Bu söz üzerine misafir hanım öfkeyle:
-Viyh torpah başıma, bizim evde ceriyan ne arir? Sen de bülirsen
ki biz kaz lambasi gullanirih!
|
HURDA NENE |
Çeşitli hastalıklar, kazalar geçirmiş, bir gözünü kaybetmiş,
romatizmadan beli bükülmüş, parmakları çarpılmış olduğundan
mahalleli bu yetmişlik ihtiyara Hurda Nene adını takmıştı.
Rahmetli o haliyle bile herkesle şakalamayı, espri yapmayı
severdi.
Hastalanmış ,hastaneye kaldırılmıştı. Sabahleyini, nabzını
ve ateşini kontrol eden doktor der ki:
-Teyze maşallah çok iyisin. Nabız normal, ateş de yok. Vücut sıcaklığın
37 derece.
-Tohtor beğ oğlum, der Nene, bir türli ıssınamirem. Soyuhdan
donirem. sen o otuz yedi dereceyi kırka elliye çıkart. Ücreti mühüm
değil.
|
|
|
Bir Mülkiye
müfettişi doğuya teftişe giderken ihtiyar bir Erzurum'lu köylüye
misafir olmuştu. Sohbet sırasında sordu:
-Baba, memlekette kaç vali gördün?
-On, onbeş vali hetirimdedir...
-Peki bunlardan kaçı hizmet etti, kaçından memnunsunuz?
-Allah geni geni rehmet etsin, Mustafa Paşa'dan çoh memnunduh!

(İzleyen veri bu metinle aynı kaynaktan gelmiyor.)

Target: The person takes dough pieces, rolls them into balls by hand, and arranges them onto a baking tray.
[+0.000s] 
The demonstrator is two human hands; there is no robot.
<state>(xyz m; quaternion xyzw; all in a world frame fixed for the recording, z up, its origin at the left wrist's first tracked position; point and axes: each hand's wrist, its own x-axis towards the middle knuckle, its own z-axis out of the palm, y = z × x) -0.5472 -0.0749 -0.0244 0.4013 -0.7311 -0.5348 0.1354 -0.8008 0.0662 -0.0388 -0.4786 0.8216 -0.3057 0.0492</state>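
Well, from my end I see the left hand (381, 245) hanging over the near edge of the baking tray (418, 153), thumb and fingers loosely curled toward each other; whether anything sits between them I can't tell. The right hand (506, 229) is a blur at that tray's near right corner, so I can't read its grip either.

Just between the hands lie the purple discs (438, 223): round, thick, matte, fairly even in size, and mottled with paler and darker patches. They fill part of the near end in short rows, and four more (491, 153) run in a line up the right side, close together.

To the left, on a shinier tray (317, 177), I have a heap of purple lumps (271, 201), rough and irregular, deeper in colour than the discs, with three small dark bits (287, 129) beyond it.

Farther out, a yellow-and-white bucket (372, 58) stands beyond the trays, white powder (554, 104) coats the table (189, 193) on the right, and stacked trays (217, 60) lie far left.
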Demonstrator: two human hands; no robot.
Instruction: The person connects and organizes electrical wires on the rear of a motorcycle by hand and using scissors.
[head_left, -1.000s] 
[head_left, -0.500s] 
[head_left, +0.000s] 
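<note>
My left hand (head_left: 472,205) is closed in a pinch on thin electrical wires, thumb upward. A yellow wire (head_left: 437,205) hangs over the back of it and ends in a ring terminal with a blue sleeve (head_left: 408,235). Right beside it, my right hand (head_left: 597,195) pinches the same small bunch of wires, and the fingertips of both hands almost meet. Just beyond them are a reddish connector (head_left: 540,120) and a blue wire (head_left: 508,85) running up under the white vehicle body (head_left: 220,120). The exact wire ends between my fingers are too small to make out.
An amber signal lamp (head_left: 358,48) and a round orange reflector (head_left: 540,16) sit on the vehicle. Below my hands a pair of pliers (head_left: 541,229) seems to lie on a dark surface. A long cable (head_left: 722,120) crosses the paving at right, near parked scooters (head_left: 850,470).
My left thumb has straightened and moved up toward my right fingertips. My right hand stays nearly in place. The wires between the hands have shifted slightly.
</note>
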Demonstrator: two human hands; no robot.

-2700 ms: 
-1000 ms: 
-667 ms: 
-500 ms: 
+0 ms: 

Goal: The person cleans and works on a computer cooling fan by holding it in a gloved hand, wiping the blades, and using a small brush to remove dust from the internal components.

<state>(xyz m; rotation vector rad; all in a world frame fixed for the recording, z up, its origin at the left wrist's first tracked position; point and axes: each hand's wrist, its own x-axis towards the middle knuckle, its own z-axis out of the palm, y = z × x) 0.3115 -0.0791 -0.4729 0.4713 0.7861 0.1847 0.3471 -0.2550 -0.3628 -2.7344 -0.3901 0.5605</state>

-Bu Mustafa Paşa ne hizmetler etti ki onbeş valinin içinde ona
rahmet okudun?
-Beg, o vali Erzürüm'e varmadan yoldayken vefat etmişdi. Gerisini
sen anna
|
AYAHLARAN |
Küçük evinin bir odasında
torunuyla oturan yaşlı kadın, evin diğer müştemilatını
kiraya verecekti. Bakmaya gelenlere evini şöyle meth ediyordu:
-Bah ayahlaran burasi bir sofa, anburada iki ufah oda var. Anburada
da ayahyoli. Ayahlaran, bah hepsi ağzın içinde....
|
HELBET |
Gürcükapıda
sıra sıra müşteri bekleyen faytonlardan birine kibar bir adam
yanaşarak faytoncuyan "binebilir miyim" diye sorunca
faytoncu:
-Helbetde binebülürsen, dedikten sonra kendi kendine söylenmeye
başlar:
-"Vola bu dünyada da ne tevür adamlar var; hem para verir hem
de binebülürmiyem diye sorir. Sormiya ne lüzüm, parasıni verdıhdan
sonra teyyariya bile binebülürsen!
|
ELEYSE
NİYE DURDUN |
Erzurum'lu bir hanım telaşla
koşarak belediye otobüsünü durdurmaya uğraşıyor. Halk ıslıklıyor.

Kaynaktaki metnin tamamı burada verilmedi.